Writing her thoughts down on paper each day, it was not until recently Tent would reread them and decide to publish them into a book that could be shared and read by others with the ultimate goal of offering hope.

“The importance is a little different now than it was when I wrote it,” Tent said.

“I didn’t just up and decide to write the book one day. I was suffering from PTSD badly. I wasn’t able to leave the house and I was just in a very deep dark place, and I’ve always been a writer. When I was going through the hardest places, the depths of PTSD, I would write down every day how I was feeling and so that what this book is.”

“It wasn’t until this past year when I went back and had a look at all the writings that I did over the couple years; just thoughts, feelings, it could be a sentence or two, and I looked and I saw the different stages that I had been in,” Tent continued.

“It went from so dark and troubled to light and I thought I need to share this not just for first responders but people who struggle with anxiety, stress, any form of trauma; the feelings that they go through too they’re not alone.”

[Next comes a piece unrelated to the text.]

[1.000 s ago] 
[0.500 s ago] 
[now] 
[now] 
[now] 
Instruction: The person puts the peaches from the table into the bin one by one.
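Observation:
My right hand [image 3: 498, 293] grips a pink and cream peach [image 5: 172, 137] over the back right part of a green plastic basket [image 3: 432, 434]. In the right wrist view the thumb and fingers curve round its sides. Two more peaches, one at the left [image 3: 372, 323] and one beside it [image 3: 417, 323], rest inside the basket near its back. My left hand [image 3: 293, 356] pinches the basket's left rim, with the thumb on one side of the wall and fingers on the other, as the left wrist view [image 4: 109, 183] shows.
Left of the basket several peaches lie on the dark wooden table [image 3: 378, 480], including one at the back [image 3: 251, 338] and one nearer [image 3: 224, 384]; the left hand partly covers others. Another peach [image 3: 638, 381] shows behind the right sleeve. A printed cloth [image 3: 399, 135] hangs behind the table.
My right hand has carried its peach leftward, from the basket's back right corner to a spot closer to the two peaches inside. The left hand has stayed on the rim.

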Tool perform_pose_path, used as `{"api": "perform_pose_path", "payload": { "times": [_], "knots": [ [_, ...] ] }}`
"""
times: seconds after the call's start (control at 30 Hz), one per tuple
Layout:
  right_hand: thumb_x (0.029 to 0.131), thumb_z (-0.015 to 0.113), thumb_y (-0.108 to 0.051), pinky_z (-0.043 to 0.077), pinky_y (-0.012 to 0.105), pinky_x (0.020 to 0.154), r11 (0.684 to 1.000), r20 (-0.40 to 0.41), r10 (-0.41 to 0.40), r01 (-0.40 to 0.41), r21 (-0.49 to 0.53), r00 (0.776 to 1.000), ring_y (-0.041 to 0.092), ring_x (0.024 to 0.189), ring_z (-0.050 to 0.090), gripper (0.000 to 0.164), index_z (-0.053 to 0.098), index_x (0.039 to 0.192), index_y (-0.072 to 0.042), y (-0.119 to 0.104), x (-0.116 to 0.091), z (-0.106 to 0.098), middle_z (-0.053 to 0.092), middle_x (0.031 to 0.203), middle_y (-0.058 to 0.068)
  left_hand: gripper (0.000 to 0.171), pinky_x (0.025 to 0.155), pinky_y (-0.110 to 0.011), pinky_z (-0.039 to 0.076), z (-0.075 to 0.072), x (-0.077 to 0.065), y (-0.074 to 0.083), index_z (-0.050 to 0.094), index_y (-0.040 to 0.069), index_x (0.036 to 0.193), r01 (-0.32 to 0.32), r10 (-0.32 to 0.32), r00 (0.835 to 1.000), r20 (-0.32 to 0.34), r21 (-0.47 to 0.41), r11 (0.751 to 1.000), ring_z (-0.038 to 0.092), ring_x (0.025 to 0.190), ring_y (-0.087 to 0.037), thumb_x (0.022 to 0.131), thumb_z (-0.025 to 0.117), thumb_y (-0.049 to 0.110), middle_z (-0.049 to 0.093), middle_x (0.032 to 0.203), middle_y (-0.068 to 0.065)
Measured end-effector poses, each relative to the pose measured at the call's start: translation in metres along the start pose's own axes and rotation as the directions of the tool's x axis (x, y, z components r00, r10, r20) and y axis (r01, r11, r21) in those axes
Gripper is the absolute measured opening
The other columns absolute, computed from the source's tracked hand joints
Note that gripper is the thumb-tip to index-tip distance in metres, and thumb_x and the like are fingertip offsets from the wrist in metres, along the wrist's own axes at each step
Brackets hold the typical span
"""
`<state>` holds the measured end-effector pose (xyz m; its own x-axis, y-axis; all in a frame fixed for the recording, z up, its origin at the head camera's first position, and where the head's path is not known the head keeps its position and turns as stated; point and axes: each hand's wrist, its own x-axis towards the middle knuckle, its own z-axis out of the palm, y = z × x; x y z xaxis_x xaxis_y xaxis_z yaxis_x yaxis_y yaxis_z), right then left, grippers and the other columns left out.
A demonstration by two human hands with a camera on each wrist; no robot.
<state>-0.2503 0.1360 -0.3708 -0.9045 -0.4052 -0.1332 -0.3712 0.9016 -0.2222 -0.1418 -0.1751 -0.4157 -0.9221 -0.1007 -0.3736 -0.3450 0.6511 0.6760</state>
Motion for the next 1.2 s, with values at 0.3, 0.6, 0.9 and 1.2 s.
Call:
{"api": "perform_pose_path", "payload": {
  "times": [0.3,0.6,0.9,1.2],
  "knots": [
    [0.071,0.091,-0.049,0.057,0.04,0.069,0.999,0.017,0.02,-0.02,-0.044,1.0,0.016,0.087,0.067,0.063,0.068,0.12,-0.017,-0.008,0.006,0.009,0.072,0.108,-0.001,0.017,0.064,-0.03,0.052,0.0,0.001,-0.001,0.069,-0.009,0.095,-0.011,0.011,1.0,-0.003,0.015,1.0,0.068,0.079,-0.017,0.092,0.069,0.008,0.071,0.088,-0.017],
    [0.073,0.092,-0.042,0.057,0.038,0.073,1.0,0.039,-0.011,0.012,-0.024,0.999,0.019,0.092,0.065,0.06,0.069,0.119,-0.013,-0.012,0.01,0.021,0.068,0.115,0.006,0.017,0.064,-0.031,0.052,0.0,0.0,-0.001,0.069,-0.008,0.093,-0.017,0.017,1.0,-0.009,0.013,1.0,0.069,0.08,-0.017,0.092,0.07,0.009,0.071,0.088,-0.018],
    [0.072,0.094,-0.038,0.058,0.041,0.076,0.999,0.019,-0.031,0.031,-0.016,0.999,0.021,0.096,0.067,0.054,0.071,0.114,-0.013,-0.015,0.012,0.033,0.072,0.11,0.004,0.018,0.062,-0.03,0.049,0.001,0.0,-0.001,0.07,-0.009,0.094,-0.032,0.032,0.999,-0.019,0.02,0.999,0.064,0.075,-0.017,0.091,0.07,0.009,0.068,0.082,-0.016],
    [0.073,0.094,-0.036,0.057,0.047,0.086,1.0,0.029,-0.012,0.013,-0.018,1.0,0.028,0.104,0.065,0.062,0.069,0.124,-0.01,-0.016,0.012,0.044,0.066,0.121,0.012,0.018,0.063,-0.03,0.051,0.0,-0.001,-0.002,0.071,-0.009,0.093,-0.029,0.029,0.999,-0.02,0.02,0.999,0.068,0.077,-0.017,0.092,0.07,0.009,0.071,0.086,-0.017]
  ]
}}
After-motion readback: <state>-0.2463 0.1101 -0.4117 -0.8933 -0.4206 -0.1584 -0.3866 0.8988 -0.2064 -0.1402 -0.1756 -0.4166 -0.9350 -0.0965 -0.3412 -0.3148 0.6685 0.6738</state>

Now retired from the RCMP to focus on writing full-time, Tent currently resides in Cranbrook. She said her mission is to spread awareness of PTSD.

“There’s been a lot of awareness lately but I want to specifically bridge a gap between people suffering from PTSD and their families, their spouses, their girlfriends, and their kids because that’s the first step and I believe this book will do that,” she said.

“It gives that raw truth which we were all trained as police officers you don’t show. It was hard for me and once I did here I am, so I made it and there’s hope for everyone.”